Method 2: Enable intelligent dynamic filtering at the session level.
```
set odps.optimizer.enable.dynamic.filter=true;
```
When this method is used, the optimizer intelligently estimates whether inserting a dynamic filter provides sufficient resource or time benefits. If it does, the optimizer inserts the dynamic filter. Otherwise, it does not.
Note
These statistics are optimizer estimates and can be inaccurate, which may prevent a dynamic filter from being inserted as expected. For more information about metadata statistics, see Collect optimizer statistics.
Method 3: Use a hint in the SQL statement for a specific join.
The HINT format is /*+dynamicfilter(Producer, Consumer1[, Consumer2,...])*/, which allows a producer to filter multiple consumers. The following is an example command:
```
select /*+dynamicfilter(A, B)*/ * from (table1) A join (table2) B on A.a= B.b;
```

Enable dynamic partition pruning

Enable dynamic partition pruning at the session level. Submit the command along with your SQL statement.

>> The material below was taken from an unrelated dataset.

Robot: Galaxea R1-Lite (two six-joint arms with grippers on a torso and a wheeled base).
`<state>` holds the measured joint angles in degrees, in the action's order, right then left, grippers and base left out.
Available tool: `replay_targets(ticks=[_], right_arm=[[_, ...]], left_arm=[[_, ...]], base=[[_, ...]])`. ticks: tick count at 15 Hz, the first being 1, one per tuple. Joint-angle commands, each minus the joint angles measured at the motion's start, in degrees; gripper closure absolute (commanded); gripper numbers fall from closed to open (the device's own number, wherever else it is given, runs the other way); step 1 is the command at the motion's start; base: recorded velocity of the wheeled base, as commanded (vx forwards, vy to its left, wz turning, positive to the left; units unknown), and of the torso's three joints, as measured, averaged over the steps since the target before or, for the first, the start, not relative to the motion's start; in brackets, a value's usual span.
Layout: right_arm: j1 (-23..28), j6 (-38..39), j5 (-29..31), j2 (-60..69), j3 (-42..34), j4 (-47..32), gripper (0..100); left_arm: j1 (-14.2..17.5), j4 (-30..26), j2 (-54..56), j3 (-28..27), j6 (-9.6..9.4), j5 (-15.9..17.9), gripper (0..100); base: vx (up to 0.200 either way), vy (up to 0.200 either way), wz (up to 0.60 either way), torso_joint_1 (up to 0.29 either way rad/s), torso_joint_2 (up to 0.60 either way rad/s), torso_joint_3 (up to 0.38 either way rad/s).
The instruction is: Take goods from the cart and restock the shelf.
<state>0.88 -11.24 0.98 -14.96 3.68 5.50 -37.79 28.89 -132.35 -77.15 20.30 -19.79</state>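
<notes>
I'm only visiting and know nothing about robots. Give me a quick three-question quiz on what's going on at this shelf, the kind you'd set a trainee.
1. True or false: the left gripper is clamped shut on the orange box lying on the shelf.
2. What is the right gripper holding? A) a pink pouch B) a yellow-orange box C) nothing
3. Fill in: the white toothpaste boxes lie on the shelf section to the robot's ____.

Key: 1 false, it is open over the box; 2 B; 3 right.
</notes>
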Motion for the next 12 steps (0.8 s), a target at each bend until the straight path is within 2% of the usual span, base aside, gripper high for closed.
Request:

set odps.optimizer.dynamic.filter.dpp.enable=true;

Note

You can also set this property at the project level, but we recommend setting it at the session level. If you enable it at the project level, dynamic partition pruning is applied to all JOIN jobs that involve a partitioned table. This can reduce performance for jobs that do not benefit from partition pruning.

Verification

After you enable dynamic filtering or dynamic partition pruning as described in Enable dynamic filtering or Enable dynamic partition pruning, you can use the following methods to verify that the optimization is active:

Dynamic filtering

After the SQL job runs, check the job's LogView. If an operator with a name like DynamicFilterConsumer1 appears in the LogView, dynamic filtering is active. 确认过滤器结果

Dynamic partition pruning

After the SQL job runs, check the job's LogView. If the LogView shows a DppDynamicProducer operator that contains PartitionPruneInfos, dynamic partition pruning is active.